Part 4: Working with RDF#
Previously we saw how to do basic validation of data using JSON-Schema.
This section demonstrates how to work with LinkML in conjunction with Linked Data/ RDF. If this is not of interest you can skip to the next section. However, even if this is the case you may wish to revisit this section.
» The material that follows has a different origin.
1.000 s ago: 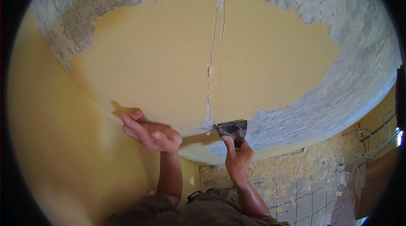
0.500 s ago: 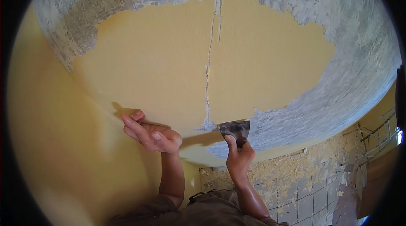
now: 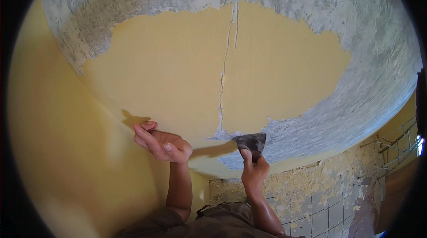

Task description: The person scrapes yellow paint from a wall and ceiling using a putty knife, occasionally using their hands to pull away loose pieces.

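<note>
My right hand [image 3: 255, 173] grips a dark, broad-bladed scraper [image 3: 251, 143], thumb along its near side. The blade's wide edge lies at the wall, on the border between bare grey plaster [image 3: 293, 138] and yellow paint [image 3: 178, 69]. A jagged crack [image 3: 221, 100] runs down the painted patch and ends in a chipped spot just left of the blade. To the left, my left hand [image 3: 162, 142] is held up at the wall, palm turned upward and fingers loosely curled apart. Nothing is in it, and its shadow falls on the paint.
Yellow paint chips [image 3: 284, 184] litter the tiled floor [image 3: 322, 213] below. At the right stands a metal wire rack [image 3: 398, 149], near a brown panel [image 3: 398, 193]. A yellow side wall [image 3: 80, 149] meets the worked wall on the left.
The scraper has shifted slightly down and right, and a little more grey shows just above its blade. My left hand keeps its pose; the whole view has tilted slightly.
</note>
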A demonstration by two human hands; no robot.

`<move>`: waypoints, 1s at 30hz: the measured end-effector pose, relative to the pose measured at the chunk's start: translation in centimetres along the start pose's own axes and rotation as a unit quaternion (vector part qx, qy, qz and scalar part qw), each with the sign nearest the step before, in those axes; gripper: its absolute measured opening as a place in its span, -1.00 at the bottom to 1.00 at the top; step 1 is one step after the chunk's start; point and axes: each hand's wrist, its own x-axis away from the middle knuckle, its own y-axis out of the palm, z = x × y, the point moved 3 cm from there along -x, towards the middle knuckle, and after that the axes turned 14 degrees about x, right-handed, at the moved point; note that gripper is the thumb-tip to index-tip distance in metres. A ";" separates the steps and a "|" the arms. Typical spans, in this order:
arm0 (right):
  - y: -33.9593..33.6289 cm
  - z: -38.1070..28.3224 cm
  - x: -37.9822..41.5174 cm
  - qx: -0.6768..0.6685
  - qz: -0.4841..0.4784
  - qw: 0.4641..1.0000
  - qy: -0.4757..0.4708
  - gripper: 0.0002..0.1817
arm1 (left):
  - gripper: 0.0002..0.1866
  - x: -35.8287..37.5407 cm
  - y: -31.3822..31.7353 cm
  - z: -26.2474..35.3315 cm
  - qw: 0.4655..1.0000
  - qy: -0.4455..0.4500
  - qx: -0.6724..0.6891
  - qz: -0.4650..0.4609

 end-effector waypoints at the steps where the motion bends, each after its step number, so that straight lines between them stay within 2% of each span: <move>1: 0.1 -0.7 0.0 0.004 0.001 1.000 0.002 -0.73 | -0.21 0.0 0.0 0.2 1.000 -0.002 0.003 0.004; 3: 0.0 -2.9 0.0 -0.024 0.051 0.994 -0.099 -0.66 | -0.21 -0.1 0.1 0.6 1.000 -0.012 0.000 -0.007; 5: -0.1 -2.6 0.3 -0.049 0.030 0.996 -0.064 -0.67 | -0.21 -0.2 0.0 0.6 1.000 -0.014 -0.001 -0.016; 7: 0.0 -0.9 0.7 -0.008 0.011 1.000 -0.018 -0.70 | -0.20 0.1 -0.4 0.5 0.999 -0.022 0.017 -0.022; 10: 0.8 -2.3 0.5 -0.018 0.048 0.995 -0.086 -0.71 | -0.19 0.3 -0.3 0.6 0.999 -0.019 0.020 -0.027; 13: 0.9 -3.6 0.3 -0.059 0.023 0.993 -0.095 -0.69 | -0.19 0.0 -0.1 1.3 0.999 -0.046 0.004 -0.028; 15: 1.3 -1.5 0.4 -0.044 0.044 0.992 -0.111 -0.68 | -0.19 0.2 -0.5 0.6 0.999 -0.034 0.014 -0.030; 17: 1.3 -0.2 0.5 -0.036 -0.003 0.999 -0.002 -0.71 | -0.20 0.8 -0.8 0.4 0.999 -0.029 0.019 -0.031; 19: 1.0 -1.0 0.2 -0.047 0.005 0.999 -0.026 -0.70 | -0.22 1.2 -0.7 0.5 0.999 0.001 0.001 -0.046; 22: 0.9 -1.2 0.0 -0.076 0.002 0.997 -0.035 -0.67 | -0.22 0.9 -0.5 0.8 0.998 -0.018 0.007 -0.053; 27: 0.1 1.3 -0.5 -0.054 -0.024 0.997 0.040 -0.62 | -0.23 1.4 -0.8 0.2 0.999 0.001 0.013 -0.048; 29: -0.3 1.1 -1.1 -0.041 -0.013 0.999 0.032 -0.60 | -0.23 1.6 -0.8 0.1 0.998 0.002 0.019 -0.052; 30: -0.5 0.5 -1.1 -0.075 -0.004 0.997 0.020 -0.58 | -0.23 1.5 -0.9 0.2 0.998 -0.009 0.020 -0.052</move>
LinkML is intended to make it easy to get the benefits of Linked Data, while staying simple and working within a stack many developers are familiar with.
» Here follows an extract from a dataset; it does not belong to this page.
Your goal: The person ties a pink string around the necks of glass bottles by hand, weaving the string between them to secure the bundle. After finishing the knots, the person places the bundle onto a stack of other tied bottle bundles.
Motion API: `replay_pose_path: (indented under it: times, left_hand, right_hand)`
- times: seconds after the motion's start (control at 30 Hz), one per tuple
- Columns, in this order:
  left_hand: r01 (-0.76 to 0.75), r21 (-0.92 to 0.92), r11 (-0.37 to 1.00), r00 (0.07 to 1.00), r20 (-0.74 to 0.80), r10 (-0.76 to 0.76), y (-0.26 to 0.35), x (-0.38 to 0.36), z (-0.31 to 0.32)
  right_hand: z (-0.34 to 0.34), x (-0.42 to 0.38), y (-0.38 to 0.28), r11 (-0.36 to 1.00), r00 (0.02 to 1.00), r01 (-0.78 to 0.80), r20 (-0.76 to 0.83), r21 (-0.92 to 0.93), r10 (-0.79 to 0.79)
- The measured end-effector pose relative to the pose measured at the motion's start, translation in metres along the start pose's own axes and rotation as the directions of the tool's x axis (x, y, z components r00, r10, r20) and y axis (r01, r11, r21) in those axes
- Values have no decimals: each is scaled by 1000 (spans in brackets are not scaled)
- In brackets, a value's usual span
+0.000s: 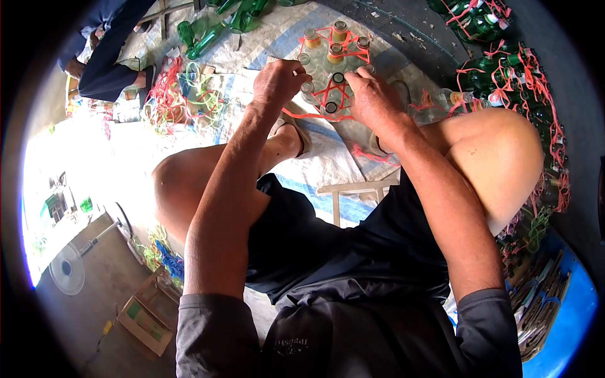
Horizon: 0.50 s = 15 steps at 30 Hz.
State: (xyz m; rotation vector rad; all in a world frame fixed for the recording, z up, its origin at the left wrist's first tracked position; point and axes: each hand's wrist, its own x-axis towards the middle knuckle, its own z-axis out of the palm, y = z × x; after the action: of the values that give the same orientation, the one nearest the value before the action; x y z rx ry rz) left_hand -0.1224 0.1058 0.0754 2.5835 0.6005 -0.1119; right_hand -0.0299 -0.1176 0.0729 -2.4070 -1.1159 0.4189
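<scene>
1. The cluster of clear bottles (pixel 335 58) stands upright on the sheet (pixel 328 151), laced with red twine (pixel 318 116)
2. Left hand (pixel 276 83): at the cluster's left edge, fingers curled, thumb near them; whether they grip twine, I cannot tell
3. Right hand (pixel 377 97): at the cluster's right edge, fingers bunched together; their hold is unclear
4. Loose green bottles (pixel 205 41) lie left of the cluster, bound green bottles (pixel 526 70) to its right

White-and-blue sheet (pixel 340 154) on the floor, under clear bottles (pixel 319 60) and green bottles (pixel 206 43).
</scene>
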Motion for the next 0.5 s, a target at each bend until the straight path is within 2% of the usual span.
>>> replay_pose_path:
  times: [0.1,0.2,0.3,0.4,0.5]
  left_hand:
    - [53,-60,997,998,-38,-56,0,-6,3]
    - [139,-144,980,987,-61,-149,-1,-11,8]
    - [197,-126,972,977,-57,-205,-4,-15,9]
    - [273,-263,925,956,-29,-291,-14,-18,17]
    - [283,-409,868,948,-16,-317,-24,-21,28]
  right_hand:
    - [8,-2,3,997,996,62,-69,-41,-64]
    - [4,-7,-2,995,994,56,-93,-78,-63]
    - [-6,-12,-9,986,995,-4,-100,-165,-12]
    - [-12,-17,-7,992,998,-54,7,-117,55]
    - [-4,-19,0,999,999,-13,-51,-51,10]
And even if you aren’t using RDF yourself, declaring URIs for your schema elements can help make your data FAIR, and in particular can serve as hooks to interoperate data!
Example schema#
Let’s start with the schema we developed in the previous section, with some minor modifications:
personinfo.yaml:
id: https://w3id.org/linkml/examples/personinfo
name: personinfo
prefixes:
linkml: https://w3id.org/linkml/
personinfo: https://w3id.org/linkml/examples/personinfo/
ORCID: https://orcid.org/
default_curi_maps:
- semweb_context
imports:
- linkml:types
default_prefix: personinfo
default_range: string
classes:
Person:
attributes:
id:
identifier: true
full_name:
required: true
description:
name of the person
aliases:
multivalued: true
description:
other names for the person
phone:
pattern: "^[\\d\\(\\)\\-]+$"
age:
range: integer
minimum_value: 0
maximum_value: 200
Container:
attributes:
persons:
multivalued: true
inlined_as_list: true
range: Person
We extended the previous schema in a few ways:
we included a prefix declaration for the ORCID IDs in our data records
we included an import of standard semantic web prefixes from
semweb_context
We will use this schema with a collection of data records
data.yaml:
persons:
- id: ORCID:1234
full_name: Clark Kent
age: 33
phone: 555-555-5555
- id: ORCID:4567
full_name: Lois Lane
age: 34
We can use the linkml conversion library to translate this to RDF (Turtle syntax default)
linkml-convert -s personinfo.yaml -t rdf data.yaml
Outputs:
@prefix ns1: <https://w3id.org/linkml/examples/personinfo/> .
@prefix xsd: <http://www.w3.org/2001/XMLSchema#> .
<https://orcid.org/1234> a ns1:Person ;
ns1:age 33 ;
ns1:full_name "Clark Kent" ;
ns1:phone "555-555-5555" .
<https://orcid.org/4567> a ns1:Person ;
ns1:age 34 ;
ns1:full_name "Lois Lane" .
[] a ns1:Container ;
ns1:persons <https://orcid.org/1234>,
<https://orcid.org/4567> .
Note that each person is now represented by an ORCID URI. This is a start, but note we are still using classes and properties in our own namespace - there are existing vocabularies such as schema.org we could be reusing here.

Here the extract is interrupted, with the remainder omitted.